The Devil’s Tricks
Saturday, January 14, 2017
7:00 pm | Second floor
The Human Adventure Series
A commentary and staged reading of The Screwtape Letters by C.S. Lewis, organized by the Well-Read Mom reading group, with Dr. James Como, a founder of the New York C. S. Lewis Society, introduced by Marcie Stokman, Well-Read Mom Founder. The Letters will be read by Jacob Donaldson, actor.
Whereas C.S. Lewis remains one of the best known contemporary Christian authors, The Screwtape Letters is probably not one of his most read works, compared not only to his popular Narnia series, but also to his more explicitly apologetic or autobiographic works. Yet, The Screwtape Letters, in spite of its brevity and unusual literary genre, is a truly profound meditation on the deep theological significance of the human relationship with the realities of the world, including material reality in its most banal aspects.
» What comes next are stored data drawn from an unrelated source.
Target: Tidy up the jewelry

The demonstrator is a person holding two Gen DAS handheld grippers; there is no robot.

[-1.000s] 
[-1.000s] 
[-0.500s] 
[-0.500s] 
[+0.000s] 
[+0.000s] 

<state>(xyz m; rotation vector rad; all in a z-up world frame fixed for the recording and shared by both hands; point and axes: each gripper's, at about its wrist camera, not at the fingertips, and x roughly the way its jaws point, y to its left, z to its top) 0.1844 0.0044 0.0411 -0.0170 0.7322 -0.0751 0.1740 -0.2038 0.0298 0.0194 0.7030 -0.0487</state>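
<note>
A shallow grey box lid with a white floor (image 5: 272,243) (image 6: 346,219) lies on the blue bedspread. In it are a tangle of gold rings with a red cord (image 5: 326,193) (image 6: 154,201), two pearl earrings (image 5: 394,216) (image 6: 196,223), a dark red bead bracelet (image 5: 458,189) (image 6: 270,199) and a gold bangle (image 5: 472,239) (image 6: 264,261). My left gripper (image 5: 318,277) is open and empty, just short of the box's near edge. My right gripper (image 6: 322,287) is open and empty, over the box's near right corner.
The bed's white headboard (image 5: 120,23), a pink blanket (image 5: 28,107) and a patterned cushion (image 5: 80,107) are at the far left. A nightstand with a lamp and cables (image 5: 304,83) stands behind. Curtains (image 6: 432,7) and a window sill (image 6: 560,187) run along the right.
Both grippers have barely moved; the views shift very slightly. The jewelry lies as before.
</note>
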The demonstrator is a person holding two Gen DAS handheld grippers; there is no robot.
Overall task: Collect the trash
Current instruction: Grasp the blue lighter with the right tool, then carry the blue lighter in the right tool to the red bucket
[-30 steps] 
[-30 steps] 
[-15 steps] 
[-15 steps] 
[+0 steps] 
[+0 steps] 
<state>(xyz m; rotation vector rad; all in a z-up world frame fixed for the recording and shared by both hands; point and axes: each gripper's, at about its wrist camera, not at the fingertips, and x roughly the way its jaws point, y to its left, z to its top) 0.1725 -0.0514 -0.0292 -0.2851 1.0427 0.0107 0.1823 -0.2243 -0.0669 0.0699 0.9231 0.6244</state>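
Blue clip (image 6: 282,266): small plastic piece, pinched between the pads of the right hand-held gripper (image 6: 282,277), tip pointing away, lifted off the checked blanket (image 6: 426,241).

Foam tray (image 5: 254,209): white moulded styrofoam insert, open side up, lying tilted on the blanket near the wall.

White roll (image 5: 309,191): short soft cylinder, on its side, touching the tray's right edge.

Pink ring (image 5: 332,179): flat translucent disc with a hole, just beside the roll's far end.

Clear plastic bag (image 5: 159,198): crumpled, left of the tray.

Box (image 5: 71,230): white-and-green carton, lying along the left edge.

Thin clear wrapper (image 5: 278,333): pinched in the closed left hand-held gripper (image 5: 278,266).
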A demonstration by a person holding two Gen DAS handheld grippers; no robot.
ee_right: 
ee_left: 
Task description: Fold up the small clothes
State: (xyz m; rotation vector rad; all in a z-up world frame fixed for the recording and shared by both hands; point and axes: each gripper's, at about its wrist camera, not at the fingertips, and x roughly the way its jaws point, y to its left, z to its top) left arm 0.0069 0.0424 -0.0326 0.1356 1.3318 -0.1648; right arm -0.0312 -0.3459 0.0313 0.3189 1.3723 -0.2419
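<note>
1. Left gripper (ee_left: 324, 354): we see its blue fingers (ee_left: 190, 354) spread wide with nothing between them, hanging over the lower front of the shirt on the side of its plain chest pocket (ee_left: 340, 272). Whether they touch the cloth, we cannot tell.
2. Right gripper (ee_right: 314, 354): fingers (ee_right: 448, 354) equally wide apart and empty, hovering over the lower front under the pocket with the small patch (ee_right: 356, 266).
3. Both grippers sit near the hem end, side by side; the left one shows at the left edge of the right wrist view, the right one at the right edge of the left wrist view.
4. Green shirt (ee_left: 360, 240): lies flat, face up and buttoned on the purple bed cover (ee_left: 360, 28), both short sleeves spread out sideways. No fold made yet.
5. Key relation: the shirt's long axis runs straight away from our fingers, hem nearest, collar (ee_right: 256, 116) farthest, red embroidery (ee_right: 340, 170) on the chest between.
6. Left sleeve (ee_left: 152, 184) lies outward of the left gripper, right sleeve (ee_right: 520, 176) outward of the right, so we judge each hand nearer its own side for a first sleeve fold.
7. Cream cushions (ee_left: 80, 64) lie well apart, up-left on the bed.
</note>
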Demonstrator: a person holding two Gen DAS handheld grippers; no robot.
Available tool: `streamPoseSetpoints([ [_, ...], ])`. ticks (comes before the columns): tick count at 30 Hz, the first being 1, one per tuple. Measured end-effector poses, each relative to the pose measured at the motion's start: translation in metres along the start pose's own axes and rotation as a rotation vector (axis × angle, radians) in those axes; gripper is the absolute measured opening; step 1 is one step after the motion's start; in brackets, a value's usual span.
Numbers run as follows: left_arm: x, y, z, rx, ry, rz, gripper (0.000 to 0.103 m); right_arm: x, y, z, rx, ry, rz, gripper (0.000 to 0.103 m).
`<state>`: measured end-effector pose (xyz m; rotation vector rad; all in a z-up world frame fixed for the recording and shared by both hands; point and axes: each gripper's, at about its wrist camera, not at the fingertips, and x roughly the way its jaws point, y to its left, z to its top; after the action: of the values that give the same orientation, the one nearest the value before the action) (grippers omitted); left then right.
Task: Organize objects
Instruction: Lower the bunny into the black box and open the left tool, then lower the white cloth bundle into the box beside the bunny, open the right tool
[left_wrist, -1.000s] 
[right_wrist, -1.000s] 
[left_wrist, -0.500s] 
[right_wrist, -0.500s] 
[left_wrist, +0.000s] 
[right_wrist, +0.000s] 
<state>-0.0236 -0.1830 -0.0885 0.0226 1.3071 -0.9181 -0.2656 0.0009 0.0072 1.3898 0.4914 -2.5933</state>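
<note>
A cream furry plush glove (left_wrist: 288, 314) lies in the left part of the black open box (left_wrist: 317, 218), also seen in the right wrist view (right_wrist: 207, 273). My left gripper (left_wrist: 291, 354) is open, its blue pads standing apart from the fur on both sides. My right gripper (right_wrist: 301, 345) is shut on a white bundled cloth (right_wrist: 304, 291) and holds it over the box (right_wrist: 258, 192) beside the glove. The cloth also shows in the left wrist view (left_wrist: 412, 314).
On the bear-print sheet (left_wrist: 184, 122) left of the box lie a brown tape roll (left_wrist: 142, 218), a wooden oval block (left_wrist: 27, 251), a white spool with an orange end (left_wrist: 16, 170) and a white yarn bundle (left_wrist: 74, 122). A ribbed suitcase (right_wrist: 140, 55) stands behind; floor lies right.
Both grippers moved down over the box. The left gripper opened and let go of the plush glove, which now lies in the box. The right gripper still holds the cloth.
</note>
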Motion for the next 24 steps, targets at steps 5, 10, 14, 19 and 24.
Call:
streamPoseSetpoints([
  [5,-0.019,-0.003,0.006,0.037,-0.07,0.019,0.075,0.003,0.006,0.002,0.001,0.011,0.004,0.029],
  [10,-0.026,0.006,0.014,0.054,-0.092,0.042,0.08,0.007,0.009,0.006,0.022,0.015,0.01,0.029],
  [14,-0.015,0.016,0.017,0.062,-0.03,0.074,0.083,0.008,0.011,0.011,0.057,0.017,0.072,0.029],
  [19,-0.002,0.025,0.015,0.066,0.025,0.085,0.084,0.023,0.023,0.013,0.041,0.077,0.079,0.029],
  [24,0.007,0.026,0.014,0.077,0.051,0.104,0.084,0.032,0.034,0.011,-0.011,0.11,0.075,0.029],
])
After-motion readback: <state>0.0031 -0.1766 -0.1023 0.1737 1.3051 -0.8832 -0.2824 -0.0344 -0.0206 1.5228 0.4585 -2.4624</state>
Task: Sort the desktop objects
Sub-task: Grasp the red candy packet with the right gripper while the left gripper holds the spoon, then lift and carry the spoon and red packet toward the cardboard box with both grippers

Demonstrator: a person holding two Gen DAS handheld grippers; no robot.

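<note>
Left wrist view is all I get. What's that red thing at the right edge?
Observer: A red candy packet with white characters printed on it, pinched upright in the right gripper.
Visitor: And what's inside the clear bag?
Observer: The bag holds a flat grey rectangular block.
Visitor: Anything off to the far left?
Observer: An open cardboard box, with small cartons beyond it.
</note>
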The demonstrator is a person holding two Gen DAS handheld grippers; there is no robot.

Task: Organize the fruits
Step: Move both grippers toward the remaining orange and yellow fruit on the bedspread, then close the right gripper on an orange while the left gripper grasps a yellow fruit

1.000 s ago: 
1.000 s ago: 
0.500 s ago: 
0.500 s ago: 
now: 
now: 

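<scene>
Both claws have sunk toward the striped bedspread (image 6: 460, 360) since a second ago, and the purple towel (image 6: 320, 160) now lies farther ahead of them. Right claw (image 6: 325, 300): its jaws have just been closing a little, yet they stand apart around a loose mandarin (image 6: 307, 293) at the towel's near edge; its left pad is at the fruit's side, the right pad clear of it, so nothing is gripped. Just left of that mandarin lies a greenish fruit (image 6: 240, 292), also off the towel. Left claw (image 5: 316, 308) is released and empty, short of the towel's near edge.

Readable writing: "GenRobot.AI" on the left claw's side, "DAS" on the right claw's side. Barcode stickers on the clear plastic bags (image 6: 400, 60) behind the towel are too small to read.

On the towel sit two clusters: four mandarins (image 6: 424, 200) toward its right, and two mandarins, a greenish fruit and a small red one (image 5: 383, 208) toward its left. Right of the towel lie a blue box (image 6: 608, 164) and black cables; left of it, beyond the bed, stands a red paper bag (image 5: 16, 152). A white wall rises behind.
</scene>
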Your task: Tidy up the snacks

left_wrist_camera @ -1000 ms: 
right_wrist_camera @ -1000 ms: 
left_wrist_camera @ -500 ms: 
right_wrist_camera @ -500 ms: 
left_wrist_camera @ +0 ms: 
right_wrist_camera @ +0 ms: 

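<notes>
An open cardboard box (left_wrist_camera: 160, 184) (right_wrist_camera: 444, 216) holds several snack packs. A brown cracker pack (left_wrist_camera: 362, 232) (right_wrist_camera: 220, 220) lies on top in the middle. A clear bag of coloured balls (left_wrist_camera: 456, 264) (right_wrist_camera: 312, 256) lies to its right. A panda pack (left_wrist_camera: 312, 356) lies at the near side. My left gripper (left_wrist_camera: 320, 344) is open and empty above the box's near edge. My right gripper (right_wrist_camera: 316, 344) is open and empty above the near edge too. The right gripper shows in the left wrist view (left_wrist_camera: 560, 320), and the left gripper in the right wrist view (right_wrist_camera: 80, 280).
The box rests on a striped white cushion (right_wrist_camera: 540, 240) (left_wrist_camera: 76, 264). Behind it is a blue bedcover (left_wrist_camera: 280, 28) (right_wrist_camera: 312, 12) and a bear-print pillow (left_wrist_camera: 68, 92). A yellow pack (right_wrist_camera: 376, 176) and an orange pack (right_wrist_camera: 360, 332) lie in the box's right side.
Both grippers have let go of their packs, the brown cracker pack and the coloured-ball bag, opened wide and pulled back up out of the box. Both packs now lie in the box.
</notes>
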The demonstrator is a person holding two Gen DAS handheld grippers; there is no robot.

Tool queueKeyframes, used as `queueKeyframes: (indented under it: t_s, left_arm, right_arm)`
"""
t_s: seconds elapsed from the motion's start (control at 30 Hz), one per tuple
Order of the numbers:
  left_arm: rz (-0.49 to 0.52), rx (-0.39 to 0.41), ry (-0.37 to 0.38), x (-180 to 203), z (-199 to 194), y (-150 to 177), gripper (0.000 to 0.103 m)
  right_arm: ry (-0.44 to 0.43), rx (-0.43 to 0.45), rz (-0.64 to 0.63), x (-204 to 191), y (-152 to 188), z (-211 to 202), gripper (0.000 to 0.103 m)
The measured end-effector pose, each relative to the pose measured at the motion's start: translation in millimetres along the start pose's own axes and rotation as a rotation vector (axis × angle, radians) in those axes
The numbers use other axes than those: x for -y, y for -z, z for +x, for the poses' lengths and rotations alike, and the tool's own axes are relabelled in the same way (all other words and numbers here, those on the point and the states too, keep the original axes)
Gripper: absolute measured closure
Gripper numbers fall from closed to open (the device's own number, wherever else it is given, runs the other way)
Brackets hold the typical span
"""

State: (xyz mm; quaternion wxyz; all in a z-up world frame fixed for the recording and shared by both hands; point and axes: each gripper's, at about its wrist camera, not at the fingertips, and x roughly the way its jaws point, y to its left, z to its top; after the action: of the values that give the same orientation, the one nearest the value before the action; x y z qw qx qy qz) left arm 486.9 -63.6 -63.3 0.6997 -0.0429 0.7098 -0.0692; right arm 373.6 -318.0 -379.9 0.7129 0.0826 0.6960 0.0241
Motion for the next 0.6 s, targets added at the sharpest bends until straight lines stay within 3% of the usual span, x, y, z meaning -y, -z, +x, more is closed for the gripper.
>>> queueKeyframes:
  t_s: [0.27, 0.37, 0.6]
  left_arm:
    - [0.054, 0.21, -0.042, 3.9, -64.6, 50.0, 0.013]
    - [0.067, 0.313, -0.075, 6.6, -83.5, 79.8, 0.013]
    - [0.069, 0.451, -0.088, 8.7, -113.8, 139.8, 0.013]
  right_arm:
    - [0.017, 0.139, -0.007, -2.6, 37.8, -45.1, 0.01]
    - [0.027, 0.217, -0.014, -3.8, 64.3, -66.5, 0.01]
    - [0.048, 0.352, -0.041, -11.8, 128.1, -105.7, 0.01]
According to Lewis, reality itself is the instrument through which God calls man to himself, so much so that the devil's main trick is to pull man away from it. Not by chance, among Lewis's books The Screwtape Letters was the favorite of the late Monsignor Luigi Giussani, who once wrote: "What is the formula for the journey to the ultimate meaning of reality? Living the real. There is an experience... of an archane, mysterious presence to be found within the opening of the eye, within the attraction reawakened by things, within the beauty of things." This basic truth is echoed many times in the passages by Lewis that will be read at this event.